Andando ad analizzare più nel dettaglio i vari comparti dei servizi, si osserva che l’espansione delle ULA nella prima parte del 2023 ha interessato sia quelli a più elevato contenuto tecnologico e informativo, sia settori tradizionali quali il commercio, riparazioni, trasporti, alloggi e ristorazione, che con questo ulteriore rialzo hanno quasi chiuso il divario occupazionale apertosi con la crisi sanitaria nel 2020 (Grafico 15).
Per integrare il quadro di analisi settoriale, si può guardare al numero di ore autorizzate di CIG al mese, in diversi comparti, in rapporto alla dimensione del settore (misurata dal monte ore mediamente lavorate nel 2019). Sebbene l’autorizzazione e l’utilizzo effettivo delle ore di CIG non siano contemporanei (dato che le aziende si possono far autorizzare ore da utilizzare anche nei mesi successivi), la dinamica delle richieste è utile per anticipare rallentamenti dell’attività percepiti dalle imprese.

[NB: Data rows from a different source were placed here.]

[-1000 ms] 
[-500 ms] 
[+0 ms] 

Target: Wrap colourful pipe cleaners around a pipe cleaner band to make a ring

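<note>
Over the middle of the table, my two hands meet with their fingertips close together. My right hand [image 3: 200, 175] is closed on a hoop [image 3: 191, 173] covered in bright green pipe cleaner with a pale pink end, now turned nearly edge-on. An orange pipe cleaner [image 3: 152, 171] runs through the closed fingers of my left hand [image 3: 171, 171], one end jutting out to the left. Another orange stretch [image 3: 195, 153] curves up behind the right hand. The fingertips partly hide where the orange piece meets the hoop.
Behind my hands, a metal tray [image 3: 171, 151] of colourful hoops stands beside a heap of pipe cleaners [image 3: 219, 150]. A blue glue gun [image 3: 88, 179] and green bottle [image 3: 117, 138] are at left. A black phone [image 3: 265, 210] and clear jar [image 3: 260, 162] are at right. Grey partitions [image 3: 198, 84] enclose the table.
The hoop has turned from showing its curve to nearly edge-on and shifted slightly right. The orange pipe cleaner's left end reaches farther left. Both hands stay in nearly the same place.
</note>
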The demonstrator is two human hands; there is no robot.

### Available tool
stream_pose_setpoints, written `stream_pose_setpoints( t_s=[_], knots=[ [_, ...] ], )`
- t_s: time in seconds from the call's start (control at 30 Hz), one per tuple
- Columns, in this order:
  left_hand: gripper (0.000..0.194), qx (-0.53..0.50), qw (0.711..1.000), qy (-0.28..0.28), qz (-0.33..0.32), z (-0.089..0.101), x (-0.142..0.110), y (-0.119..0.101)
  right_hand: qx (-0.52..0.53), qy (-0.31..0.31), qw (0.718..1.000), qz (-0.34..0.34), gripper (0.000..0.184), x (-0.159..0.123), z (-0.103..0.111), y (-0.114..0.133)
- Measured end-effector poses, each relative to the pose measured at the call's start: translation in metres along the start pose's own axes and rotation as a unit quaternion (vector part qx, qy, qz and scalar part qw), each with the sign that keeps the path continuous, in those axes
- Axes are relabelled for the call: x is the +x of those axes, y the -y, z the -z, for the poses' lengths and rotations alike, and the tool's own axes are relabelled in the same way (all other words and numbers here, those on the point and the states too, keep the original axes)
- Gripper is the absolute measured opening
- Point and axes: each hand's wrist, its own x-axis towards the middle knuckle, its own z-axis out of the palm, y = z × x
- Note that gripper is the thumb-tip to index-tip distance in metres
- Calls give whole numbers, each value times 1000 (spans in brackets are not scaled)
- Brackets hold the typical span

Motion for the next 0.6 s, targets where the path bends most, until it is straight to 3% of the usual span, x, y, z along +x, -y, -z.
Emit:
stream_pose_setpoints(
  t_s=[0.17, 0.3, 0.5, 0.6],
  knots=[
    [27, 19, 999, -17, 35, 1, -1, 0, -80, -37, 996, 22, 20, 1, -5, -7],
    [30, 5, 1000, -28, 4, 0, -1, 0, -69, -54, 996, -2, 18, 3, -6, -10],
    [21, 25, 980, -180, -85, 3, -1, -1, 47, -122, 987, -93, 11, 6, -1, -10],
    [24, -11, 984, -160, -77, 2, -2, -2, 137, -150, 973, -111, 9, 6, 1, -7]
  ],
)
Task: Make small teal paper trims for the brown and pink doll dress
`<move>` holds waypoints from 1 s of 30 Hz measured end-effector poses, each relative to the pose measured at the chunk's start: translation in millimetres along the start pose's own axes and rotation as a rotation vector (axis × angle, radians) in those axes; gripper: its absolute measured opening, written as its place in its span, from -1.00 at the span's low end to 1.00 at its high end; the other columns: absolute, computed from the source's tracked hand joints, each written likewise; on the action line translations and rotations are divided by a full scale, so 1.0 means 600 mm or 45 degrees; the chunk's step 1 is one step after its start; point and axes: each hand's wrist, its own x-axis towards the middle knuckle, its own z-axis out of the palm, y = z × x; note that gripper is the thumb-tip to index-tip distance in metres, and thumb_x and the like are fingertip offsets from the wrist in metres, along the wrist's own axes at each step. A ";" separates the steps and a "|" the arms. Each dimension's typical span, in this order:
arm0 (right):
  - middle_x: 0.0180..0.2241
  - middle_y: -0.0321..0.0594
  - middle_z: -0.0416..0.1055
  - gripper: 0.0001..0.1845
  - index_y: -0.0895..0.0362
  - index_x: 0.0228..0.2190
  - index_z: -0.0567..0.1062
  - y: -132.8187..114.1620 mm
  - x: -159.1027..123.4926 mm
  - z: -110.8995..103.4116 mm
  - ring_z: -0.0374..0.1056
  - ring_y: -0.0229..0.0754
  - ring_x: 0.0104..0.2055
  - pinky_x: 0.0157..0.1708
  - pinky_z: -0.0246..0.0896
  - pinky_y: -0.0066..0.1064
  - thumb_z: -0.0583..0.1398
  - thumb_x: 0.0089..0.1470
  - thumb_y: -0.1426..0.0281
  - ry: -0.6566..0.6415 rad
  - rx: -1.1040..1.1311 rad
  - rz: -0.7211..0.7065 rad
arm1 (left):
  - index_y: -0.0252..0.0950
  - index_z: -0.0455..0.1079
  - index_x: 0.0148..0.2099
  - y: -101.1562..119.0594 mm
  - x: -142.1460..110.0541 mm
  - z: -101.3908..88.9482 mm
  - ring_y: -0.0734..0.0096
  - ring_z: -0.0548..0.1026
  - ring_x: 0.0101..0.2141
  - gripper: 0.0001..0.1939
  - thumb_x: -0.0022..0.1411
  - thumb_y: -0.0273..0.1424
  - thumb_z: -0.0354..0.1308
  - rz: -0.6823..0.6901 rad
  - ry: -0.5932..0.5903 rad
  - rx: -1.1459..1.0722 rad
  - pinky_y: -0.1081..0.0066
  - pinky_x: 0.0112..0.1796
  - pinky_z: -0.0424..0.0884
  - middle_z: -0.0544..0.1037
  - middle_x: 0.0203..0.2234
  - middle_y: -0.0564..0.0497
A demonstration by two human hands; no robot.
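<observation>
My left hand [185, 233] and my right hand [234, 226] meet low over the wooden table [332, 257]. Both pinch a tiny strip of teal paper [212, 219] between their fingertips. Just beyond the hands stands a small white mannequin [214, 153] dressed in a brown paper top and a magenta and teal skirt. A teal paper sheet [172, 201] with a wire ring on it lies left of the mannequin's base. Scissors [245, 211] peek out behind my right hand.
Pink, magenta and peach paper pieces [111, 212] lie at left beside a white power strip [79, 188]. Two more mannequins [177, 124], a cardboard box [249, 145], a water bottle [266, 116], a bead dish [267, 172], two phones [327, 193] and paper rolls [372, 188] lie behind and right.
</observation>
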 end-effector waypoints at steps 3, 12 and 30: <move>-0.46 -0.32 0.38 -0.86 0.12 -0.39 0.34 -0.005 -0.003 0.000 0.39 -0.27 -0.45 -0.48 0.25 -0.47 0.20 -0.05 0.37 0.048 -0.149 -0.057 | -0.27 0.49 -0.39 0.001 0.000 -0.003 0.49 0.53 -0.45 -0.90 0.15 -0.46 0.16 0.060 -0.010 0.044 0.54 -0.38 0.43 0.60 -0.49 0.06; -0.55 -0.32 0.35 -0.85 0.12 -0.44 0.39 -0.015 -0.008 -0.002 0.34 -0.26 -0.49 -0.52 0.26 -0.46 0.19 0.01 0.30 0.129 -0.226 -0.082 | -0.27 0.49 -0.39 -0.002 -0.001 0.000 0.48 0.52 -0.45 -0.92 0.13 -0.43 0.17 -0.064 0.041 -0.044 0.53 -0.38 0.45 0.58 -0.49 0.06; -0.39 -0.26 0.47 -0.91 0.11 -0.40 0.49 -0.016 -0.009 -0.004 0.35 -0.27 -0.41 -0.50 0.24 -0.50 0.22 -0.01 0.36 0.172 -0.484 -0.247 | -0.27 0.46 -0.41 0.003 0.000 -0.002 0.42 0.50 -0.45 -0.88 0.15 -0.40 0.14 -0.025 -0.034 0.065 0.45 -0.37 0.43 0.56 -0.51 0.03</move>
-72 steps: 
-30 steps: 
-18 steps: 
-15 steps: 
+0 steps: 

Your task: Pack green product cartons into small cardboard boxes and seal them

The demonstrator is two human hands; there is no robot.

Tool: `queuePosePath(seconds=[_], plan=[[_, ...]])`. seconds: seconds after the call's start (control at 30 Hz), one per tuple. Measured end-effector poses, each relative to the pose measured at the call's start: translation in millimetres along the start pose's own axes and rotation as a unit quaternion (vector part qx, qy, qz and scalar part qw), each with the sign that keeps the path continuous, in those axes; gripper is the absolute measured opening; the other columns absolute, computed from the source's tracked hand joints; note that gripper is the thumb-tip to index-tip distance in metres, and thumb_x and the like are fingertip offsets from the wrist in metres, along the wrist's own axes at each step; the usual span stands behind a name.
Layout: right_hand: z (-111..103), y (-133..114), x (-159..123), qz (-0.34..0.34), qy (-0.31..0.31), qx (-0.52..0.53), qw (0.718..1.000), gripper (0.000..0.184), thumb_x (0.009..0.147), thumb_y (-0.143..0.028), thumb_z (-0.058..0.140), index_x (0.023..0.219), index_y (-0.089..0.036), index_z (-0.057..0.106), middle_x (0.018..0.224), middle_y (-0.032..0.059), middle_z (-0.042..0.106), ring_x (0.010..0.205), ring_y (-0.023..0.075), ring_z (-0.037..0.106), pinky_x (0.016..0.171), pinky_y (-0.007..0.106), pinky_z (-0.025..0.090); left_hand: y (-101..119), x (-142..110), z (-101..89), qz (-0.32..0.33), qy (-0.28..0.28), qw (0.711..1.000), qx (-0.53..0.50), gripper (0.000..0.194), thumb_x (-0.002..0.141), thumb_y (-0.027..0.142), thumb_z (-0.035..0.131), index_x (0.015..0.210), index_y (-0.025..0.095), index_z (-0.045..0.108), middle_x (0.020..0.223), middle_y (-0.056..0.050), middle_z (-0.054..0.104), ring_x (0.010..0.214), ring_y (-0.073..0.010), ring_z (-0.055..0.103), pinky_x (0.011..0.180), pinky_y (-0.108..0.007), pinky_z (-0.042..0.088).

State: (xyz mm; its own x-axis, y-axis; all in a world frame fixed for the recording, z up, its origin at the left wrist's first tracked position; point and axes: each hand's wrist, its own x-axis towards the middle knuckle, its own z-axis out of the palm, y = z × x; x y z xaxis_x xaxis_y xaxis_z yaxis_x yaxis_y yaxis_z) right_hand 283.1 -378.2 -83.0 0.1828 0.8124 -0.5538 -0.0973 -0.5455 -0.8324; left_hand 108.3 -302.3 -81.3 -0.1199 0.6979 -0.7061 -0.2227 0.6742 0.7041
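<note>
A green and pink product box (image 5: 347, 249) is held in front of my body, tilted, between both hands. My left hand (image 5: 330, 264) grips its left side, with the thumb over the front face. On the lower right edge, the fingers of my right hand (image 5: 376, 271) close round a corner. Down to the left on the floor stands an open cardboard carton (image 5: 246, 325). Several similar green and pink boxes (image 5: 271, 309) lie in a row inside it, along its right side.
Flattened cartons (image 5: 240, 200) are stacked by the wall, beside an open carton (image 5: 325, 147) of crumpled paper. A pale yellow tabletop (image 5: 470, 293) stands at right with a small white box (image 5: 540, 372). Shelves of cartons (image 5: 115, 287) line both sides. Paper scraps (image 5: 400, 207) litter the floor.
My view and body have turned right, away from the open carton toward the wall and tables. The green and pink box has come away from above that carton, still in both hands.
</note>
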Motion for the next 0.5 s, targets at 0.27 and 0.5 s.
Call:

La dinamica mensile delle autorizzazioni nel manifatturiero nei primi 9 mesi del 2023 non ha dato indicazione di imminenti rialzi nel ricorso a strumenti di integrazione al reddito per riduzione degli orari di lavoro. Il rapporto tra ore autorizzate di CIG e monte ore lavorate si è mantenuto stabile sui valori del 2022, ma su livelli più elevati rispetto a quelli storici (5,2%, contro il 3,2% medio del 2019), e ciò mostra un livello di labor hoarding superiore al pre-pandemia. Nei servizi e nelle costruzioni, invece, la quota di ore autorizzate di CIG rispetto a quelle lavorate è ritornata sui livelli del 2019 (Grafico 16).
Le richieste di autorizzazioni CIG restano una variabile cruciale da monitorare nei prossimi mesi perché, specialmente nella manifattura, un calo delle autorizzazioni potrebbe segnalare la ripartenza dell’attività.
La buona performance dell’occupazione negli anni successivi alla crisi sanitaria ha permesso un rientro del tasso di disoccupazione, dal 10,1% a gennaio 2021 (picco durante la crisi) al 7,4% nel bimestre luglio-agosto di quest’anno, il dato più basso dalla prima metà del 2009.
Il calo del tasso di disoccupazione sta avvenendo contemporaneamente al rialzo della forza lavoro, sorretta anche dalle politiche di attuazione del Programma Nazionale Garanzia Occupabilità Lavoratori (GOL): nel 2023 il ritmo di crescita della forza lavoro è previsto intorno all’1,0% (+0,9% nel 2022), mentre rallenterà un po’ nel 2024. Come risultato di un’occupazione ferma nella seconda parte di quest’anno ma di nuovo in aumento il prossimo, il tasso di disoccupazione in media d’anno si attesterà al 7,7% nel 2023 e al 7,4% nel 2024.